When a dealer in the Hague asked the London-based company what it knew about an Egyptian relief he’d been offered, Art Loss found an Interpol report in its computerized archives listing the statue as stolen. It was part of the stolen warehouse trove--a 20-inch-tall block of yellow stone with a carving of King Amenhotep III. The 18th Dynasty pharaoh was depicted kneeling in profile, his toes splayed like the petals of a lotus flower over a row of hieroglyphs.

The statue was returned to Egypt in May.

Art Loss didn’t exist when the carving disappeared--the company was formed in 1991 by auction houses, art dealer organizations, insurers and a nonprofit art foundation. Julian Radcliffe, chairman of the company, said he has seen a slow but perceptible increase in interest in his pay-for-search service over the last decade.

Zahi Hawass, who holds the top archeological job in the Egyptian government as chief of the Supreme Council of Antiquities, is digging out descriptions of the other 54 pieces. Encouraged by the Amenhotep discovery, he wants to circulate the descriptions among dealers and museums.

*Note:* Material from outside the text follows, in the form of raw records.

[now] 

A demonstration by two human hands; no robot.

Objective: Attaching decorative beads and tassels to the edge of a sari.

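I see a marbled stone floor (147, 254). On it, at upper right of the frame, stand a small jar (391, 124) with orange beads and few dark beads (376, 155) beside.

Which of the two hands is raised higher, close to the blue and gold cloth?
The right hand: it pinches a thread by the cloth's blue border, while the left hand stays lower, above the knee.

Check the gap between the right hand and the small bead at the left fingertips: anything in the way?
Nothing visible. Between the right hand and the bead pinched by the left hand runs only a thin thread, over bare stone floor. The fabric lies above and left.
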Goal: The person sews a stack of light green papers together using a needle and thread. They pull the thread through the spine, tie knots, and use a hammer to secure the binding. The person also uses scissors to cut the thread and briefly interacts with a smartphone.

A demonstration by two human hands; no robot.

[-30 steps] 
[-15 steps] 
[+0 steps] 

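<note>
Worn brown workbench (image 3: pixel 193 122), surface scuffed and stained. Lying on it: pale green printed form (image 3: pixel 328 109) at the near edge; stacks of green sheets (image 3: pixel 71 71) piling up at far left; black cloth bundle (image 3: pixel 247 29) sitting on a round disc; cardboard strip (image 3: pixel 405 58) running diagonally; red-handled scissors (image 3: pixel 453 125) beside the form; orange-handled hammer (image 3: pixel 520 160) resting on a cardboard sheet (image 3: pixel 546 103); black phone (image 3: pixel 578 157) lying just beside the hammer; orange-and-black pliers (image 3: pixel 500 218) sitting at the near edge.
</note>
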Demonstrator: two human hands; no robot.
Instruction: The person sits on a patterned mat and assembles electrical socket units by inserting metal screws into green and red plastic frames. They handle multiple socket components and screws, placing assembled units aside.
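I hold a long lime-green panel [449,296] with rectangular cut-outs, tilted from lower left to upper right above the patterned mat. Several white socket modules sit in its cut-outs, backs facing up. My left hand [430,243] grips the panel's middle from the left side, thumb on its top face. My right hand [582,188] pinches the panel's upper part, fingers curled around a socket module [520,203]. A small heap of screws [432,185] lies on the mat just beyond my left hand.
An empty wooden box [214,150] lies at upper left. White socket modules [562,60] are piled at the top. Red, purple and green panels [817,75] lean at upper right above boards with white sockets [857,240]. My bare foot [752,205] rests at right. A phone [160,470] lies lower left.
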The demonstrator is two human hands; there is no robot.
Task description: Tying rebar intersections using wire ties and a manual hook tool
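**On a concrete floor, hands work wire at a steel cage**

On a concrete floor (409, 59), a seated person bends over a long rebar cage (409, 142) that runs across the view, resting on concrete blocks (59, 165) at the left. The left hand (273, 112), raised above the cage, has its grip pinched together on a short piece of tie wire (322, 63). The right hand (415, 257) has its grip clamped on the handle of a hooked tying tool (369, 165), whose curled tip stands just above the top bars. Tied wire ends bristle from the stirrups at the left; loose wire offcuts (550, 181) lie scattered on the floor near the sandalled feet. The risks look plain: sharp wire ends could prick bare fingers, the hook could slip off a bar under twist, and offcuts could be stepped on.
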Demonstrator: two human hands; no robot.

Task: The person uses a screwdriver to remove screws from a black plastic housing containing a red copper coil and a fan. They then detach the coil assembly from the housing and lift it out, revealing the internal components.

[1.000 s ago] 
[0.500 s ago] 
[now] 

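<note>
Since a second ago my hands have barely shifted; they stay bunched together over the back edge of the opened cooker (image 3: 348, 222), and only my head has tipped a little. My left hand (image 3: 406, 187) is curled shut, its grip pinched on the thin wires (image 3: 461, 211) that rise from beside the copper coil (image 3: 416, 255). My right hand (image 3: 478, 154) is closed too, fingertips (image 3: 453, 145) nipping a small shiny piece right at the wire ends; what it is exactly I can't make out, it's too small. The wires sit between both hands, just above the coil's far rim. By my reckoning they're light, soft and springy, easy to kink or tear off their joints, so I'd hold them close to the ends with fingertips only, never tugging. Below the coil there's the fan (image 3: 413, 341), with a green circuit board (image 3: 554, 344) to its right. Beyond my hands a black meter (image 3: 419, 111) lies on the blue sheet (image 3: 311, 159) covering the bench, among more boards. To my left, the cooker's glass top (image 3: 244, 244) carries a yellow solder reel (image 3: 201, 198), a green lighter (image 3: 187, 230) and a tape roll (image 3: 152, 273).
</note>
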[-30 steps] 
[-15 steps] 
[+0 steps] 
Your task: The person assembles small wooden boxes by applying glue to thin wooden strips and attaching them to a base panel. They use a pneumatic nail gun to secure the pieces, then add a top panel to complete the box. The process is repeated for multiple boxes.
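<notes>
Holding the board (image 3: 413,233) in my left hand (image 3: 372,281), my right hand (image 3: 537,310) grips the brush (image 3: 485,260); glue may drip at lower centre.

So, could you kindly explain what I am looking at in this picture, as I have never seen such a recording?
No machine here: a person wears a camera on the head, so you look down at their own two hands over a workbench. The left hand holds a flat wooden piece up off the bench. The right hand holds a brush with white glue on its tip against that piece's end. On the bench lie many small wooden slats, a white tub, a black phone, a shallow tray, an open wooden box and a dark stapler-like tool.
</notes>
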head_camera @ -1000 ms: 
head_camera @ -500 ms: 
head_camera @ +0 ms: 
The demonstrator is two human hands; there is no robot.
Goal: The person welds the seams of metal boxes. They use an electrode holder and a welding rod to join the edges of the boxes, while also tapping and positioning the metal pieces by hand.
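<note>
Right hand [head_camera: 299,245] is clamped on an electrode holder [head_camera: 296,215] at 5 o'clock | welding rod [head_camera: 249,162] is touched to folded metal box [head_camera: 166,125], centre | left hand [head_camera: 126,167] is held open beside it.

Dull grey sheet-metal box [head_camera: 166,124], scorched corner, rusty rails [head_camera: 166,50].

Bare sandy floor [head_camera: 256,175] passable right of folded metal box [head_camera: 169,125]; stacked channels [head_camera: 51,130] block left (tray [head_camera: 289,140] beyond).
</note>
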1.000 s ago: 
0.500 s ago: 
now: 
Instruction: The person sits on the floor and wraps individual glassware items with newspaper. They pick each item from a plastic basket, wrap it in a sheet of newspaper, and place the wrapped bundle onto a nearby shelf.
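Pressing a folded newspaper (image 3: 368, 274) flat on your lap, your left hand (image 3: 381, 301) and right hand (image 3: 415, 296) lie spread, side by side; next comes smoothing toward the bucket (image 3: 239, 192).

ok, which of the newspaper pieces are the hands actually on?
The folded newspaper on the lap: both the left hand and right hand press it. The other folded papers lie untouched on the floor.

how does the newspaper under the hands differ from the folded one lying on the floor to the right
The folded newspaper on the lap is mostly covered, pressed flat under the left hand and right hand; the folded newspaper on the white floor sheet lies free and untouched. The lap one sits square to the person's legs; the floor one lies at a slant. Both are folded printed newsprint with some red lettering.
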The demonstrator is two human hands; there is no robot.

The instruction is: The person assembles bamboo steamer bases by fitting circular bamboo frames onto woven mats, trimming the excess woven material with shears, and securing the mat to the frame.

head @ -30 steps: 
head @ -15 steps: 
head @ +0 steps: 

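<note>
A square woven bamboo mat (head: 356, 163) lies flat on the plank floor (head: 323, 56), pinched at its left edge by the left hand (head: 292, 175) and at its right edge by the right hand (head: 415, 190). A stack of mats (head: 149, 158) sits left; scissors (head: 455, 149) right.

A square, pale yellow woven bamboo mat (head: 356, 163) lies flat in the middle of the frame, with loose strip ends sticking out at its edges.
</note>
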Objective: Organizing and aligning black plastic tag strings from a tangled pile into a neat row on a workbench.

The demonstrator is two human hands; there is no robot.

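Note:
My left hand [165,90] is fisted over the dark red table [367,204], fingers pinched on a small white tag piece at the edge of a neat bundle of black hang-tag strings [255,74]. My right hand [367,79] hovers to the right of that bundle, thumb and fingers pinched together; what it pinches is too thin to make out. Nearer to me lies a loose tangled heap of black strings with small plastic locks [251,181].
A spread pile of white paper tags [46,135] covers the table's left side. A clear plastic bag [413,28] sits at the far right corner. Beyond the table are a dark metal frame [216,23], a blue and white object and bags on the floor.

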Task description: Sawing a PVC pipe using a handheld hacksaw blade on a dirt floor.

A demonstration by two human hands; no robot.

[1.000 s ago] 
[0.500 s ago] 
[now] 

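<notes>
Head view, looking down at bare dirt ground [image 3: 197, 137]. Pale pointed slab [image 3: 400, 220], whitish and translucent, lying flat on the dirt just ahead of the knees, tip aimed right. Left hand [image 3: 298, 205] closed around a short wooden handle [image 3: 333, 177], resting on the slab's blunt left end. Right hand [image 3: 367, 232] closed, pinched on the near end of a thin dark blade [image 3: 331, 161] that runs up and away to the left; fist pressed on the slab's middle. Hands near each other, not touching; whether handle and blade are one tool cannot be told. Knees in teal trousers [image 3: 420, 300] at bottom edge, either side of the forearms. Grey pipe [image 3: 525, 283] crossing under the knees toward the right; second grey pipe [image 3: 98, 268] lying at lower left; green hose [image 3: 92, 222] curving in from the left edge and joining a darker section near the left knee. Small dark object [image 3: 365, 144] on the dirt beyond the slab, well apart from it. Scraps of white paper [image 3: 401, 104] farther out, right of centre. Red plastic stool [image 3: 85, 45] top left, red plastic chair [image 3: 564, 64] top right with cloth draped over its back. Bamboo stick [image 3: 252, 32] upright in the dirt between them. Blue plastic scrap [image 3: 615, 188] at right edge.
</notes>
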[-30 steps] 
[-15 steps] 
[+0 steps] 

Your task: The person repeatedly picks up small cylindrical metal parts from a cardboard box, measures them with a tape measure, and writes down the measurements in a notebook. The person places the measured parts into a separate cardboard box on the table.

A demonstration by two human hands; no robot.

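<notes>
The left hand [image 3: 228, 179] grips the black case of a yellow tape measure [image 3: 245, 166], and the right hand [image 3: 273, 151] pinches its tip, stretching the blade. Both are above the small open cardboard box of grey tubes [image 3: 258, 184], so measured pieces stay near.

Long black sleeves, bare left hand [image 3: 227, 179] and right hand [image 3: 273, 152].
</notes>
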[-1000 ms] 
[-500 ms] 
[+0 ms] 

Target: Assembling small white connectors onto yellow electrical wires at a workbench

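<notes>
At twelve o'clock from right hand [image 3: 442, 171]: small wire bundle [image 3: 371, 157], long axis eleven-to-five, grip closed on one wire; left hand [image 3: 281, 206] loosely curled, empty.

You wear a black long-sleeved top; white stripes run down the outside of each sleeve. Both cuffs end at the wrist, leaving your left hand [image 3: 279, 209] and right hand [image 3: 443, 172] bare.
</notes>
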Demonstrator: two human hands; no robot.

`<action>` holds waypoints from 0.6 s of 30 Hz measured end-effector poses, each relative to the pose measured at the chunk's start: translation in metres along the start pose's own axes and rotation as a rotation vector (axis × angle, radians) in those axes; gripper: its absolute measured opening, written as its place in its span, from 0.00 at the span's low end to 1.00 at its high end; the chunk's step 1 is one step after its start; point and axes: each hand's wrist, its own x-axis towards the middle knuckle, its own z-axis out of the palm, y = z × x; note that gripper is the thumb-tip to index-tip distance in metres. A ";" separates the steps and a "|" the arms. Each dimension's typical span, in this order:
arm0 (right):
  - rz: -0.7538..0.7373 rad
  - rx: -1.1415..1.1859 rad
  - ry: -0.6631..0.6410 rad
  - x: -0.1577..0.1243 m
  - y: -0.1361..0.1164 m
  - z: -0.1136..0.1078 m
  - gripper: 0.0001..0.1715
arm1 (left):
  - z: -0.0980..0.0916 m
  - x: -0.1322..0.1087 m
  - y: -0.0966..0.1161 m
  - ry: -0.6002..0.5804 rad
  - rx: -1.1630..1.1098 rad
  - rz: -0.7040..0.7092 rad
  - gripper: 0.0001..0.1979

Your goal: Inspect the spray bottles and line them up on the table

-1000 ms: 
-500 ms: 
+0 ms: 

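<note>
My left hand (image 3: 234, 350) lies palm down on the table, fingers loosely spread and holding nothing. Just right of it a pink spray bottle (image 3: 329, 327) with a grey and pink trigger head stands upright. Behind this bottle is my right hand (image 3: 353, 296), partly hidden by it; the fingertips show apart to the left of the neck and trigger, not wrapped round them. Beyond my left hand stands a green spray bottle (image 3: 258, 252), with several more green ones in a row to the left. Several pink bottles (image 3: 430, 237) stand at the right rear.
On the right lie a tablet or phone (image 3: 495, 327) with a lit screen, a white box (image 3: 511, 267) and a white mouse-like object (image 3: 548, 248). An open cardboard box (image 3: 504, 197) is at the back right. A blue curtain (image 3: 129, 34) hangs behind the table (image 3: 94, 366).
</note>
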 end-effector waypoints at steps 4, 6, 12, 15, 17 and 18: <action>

The challenge remains enormous, though. Interpol, the international police network, says it is impossible to even track the volume of trade in stolen antiquities because so much of it is so far underground. Some pieces disappear straight from digs, before anyone can catalog or describe them, and into the hands of collectors who never risk showing them publicly.

But many involved in the study and preservation--and the buying and selling--of ancient art say that although the transformation is likely to be slow and fitful, it has begun.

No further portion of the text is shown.